> [Work item]: Return the data below in full and exactly, except that the pictures are dropped.

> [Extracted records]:

=== Begin Enclosure ===

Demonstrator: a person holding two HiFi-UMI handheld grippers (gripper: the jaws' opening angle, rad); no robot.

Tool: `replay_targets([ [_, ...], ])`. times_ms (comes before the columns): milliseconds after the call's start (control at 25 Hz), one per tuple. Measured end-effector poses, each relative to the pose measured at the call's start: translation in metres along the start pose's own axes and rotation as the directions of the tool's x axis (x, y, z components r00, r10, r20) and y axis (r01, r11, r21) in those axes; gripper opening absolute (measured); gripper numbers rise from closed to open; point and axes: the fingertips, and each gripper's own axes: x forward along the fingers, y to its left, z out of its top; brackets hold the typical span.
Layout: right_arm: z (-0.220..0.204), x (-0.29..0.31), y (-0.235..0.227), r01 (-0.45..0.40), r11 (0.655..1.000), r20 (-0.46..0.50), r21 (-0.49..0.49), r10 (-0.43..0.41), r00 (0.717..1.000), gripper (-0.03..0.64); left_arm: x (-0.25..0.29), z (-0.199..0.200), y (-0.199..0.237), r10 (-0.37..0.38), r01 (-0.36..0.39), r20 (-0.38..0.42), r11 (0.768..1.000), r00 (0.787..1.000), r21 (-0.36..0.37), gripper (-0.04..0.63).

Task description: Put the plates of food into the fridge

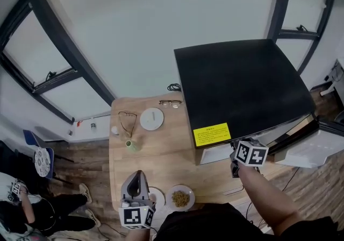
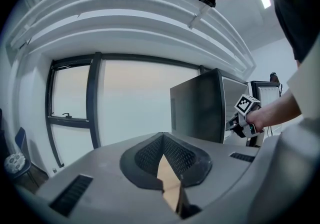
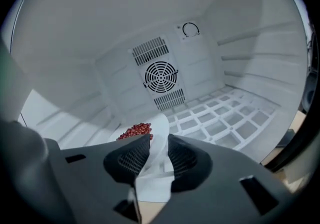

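Note:
A black mini fridge (image 1: 242, 89) stands on the wooden table (image 1: 161, 162), its door (image 1: 317, 151) swung open to the right. My right gripper (image 1: 235, 169) reaches into the opening. In the right gripper view a white plate of red food (image 3: 159, 127) lies on the white wire shelf (image 3: 220, 118). Its rim sits in the gap between my right gripper's (image 3: 159, 140) parted jaws, and the pads do not press on it. My left gripper (image 1: 137, 174) hovers near the table's front edge, shut and empty. Beside it sit a plate of yellowish food (image 1: 180, 198) and a white plate (image 1: 157, 198) that it partly hides.
Further back on the table are a round white dish (image 1: 151, 118), a small green cup (image 1: 133, 145) and two pairs of glasses (image 1: 170, 103). A fan grille (image 3: 161, 76) is set in the fridge's back wall. A person (image 1: 32, 207) sits on the floor at the left.

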Motion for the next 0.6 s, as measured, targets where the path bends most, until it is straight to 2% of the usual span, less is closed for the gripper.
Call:
replay_targets([
  [240, 0.001, 0.001, -0.001, 0.07, 0.985, 0.016, -0.155, -0.069, 0.998, 0.147, -0.006, 0.006, 0.01, 0.01, -0.01, 0.006, 1.0, 1.0, 0.012, 0.005],
  [600, 0.018, -0.021, 0.007, 0.075, 0.962, 0.128, -0.263, -0.042, 0.991, 0.16, -0.002, 0.014, -0.004, -0.028, 0.028, 0.02, 1.0, 0.999, 0.007, 0.004],
])
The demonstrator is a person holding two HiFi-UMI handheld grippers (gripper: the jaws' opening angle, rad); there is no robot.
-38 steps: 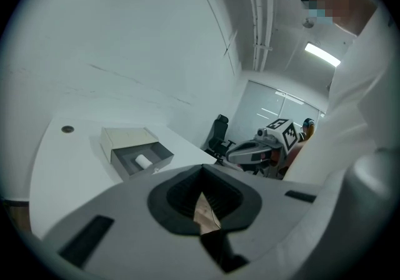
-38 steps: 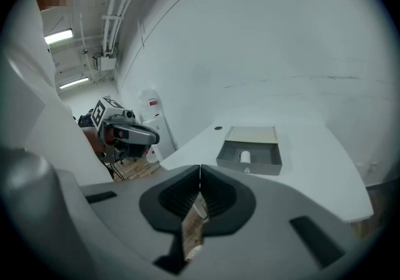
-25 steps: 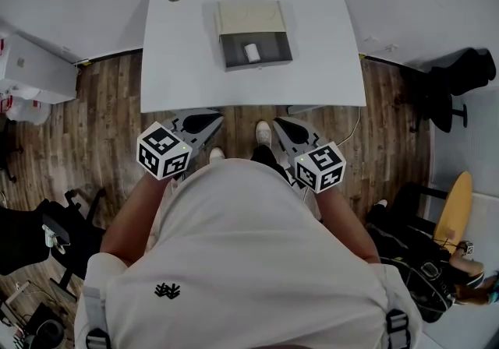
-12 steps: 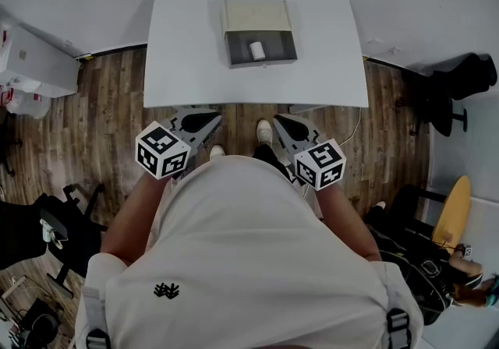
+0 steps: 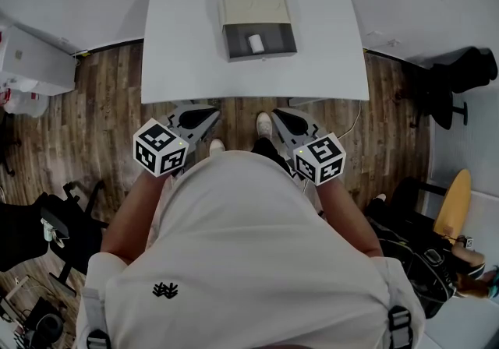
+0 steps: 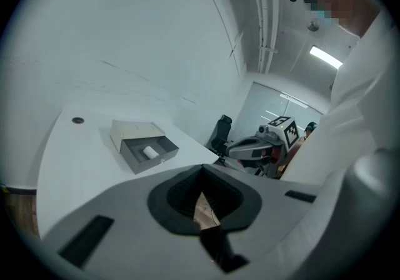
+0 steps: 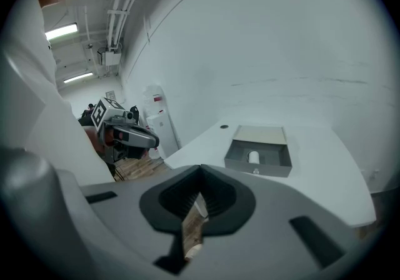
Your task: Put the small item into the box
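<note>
Item in the box, grippers idle
Left gripper and right gripper hang empty, jaws pressed together, off the table edge at 6 o'clock. The item lies in the box's open tray at 12. The task looks done, so hold clear and avoid nudging the box.

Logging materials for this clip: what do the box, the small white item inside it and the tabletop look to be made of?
Box: likely painted metal or plastic; matte beige and grey, crisp thin walls.
Small item: unclear, perhaps plastic or paper; plain white, roll-shaped.
Table: probably smooth white laminate; even, seamless matte top.
</note>
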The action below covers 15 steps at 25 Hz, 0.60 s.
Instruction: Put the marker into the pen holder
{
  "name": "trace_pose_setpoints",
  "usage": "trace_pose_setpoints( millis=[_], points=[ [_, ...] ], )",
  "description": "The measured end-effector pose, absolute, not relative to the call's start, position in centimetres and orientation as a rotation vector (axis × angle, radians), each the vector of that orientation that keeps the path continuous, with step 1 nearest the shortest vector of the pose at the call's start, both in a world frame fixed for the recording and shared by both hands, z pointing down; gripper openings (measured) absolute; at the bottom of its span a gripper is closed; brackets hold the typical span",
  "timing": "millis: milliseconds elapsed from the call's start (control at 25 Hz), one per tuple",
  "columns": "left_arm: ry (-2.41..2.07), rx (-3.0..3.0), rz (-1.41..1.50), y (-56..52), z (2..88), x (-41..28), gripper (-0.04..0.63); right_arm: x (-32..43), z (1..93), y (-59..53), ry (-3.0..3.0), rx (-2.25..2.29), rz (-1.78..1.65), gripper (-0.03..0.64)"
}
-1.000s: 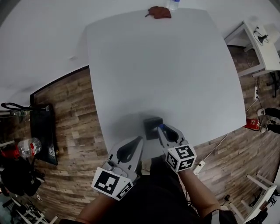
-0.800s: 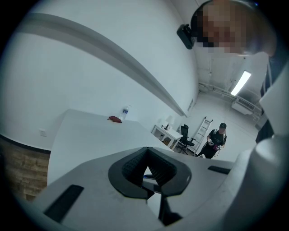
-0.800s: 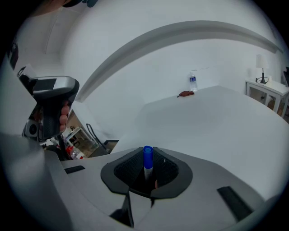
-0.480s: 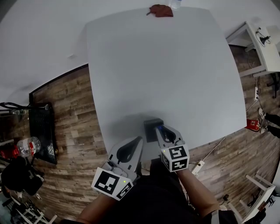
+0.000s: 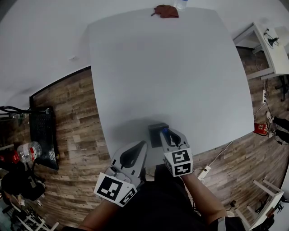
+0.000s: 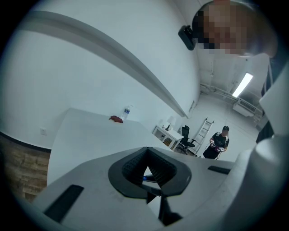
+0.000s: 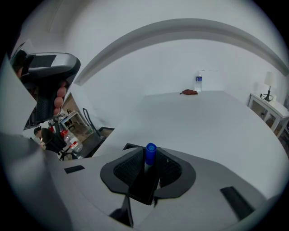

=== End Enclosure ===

> [Output of the task]:
Demonstrator: a person holding two HiFi-UMI handheld grippers (gripper: the jaws' opening angle, rad); no robot.

Tool: `replay_targets([ [_, ...], ])`. times_ms (comes before the columns): milliseconds after the call's start (control at 25 Hz), one per tuple. Measured end-effector poses, each relative to the pose measured at the call's start: translation in metres along the start pose's own axes and rotation as the directions of the tool's x axis (x, y, z components r00, r10, r20) and y axis (r01, r11, r21) in those axes; gripper opening absolute (measured); gripper numbers rise from closed to open; point and axes: the fingertips, and each gripper's own axes: x forward along the fingers, y to its left, z out of its top; brackets hold the typical span.
Layout: right_arm: z (-0.220..0.204), x (-0.29..0.31), y (-0.235..0.227), r01 (-0.45..0.40), r11 (0.655..1.000), r20 (-0.46..0.50), r21 (-0.49..0.49), r10 (-0.43..0.41), r00 (0.717..1.000), gripper (-0.03..0.64); left_arm: x (-0.25..0.29), z (-0.199..0.200), y (-0.199..0.237), r10 (-0.37..0.38), r01 (-0.36..0.39), r20 (-0.38..0.42), r11 (0.768..1.000), r00 (0.787..1.000), r21 (-0.36..0.37), gripper (-0.04..0.63).

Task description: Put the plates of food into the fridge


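Note:
A black mini fridge (image 1: 242, 89) stands on the wooden table (image 1: 161, 162), its door (image 1: 317, 151) swung open to the right. My right gripper (image 1: 235, 169) reaches into the opening. In the right gripper view a white plate of red food (image 3: 159, 127) lies on the white wire shelf (image 3: 220, 118). Its rim sits in the gap between my right gripper's (image 3: 159, 140) parted jaws, and the pads do not press on it. My left gripper (image 1: 137, 174) hovers near the table's front edge, shut and empty. Beside it sit a plate of yellowish food (image 1: 180, 198) and a white plate (image 1: 157, 198) that it partly hides.
Further back on the table are a round white dish (image 1: 151, 118), a small green cup (image 1: 133, 145) and two pairs of glasses (image 1: 170, 103). A fan grille (image 3: 161, 76) is set in the fridge's back wall. A person (image 1: 32, 207) sits on the floor at the left.
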
Motion for the next 0.6 s, as measured, targets where the path bends most, until it is straight to 2% of the usual span, less is closed for the gripper.
Call:
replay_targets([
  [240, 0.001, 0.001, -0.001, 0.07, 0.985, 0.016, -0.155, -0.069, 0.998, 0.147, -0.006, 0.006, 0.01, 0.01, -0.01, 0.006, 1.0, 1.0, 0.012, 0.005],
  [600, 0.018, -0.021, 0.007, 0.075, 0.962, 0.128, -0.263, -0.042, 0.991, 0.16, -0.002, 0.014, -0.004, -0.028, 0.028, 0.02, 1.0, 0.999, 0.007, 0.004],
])
The demonstrator is a person holding two HiFi-UMI handheld grippers (gripper: the jaws' opening angle, rad); there is no robot.
-38 steps: 
-38 steps: 
-25 steps: 
-12 steps: 
+0 steps: 
+0 steps: 
+0 steps: 
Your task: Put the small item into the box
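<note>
Item in the box, grippers idle
Left gripper and right gripper hang empty, jaws pressed together, off the table edge at 6 o'clock. The item lies in the box's open tray at 12. The task looks done, so hold clear and avoid nudging the box.

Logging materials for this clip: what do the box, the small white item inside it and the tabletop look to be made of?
Box: likely painted metal or plastic; matte beige and grey, crisp thin walls.
Small item: unclear, perhaps plastic or paper; plain white, roll-shaped.
Table: probably smooth white laminate; even, seamless matte top.
</note>
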The action below covers 15 steps at 25 Hz, 0.60 s.
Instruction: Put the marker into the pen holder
{
  "name": "trace_pose_setpoints",
  "usage": "trace_pose_setpoints( millis=[_], points=[ [_, ...] ], )",
  "description": "The measured end-effector pose, absolute, not relative to the call's start, position in centimetres and orientation as a rotation vector (axis × angle, radians), each the vector of that orientation that keeps the path continuous, with step 1 nearest the shortest vector of the pose at the call's start, both in a world frame fixed for the recording and shared by both hands, z pointing down; gripper openings (measured) absolute; at the bottom of its span a gripper is closed; brackets hold the typical span",
  "timing": "millis: milliseconds elapsed from the call's start (control at 25 Hz), one per tuple",
  "columns": "left_arm: ry (-2.41..2.07), rx (-3.0..3.0), rz (-1.41..1.50), y (-56..52), z (2..88), x (-41..28), gripper (-0.04..0.63); right_arm: x (-32..43), z (1..93), y (-59..53), ry (-3.0..3.0), rx (-2.25..2.29), rz (-1.78..1.65), gripper (-0.03..0.64)"
}
-1.000s: 
-0.800s: 
-0.800s: 
-0.480s: 
+0.000s: 
+0.000s: 
+0.000s: 

The exercise has been completed in full.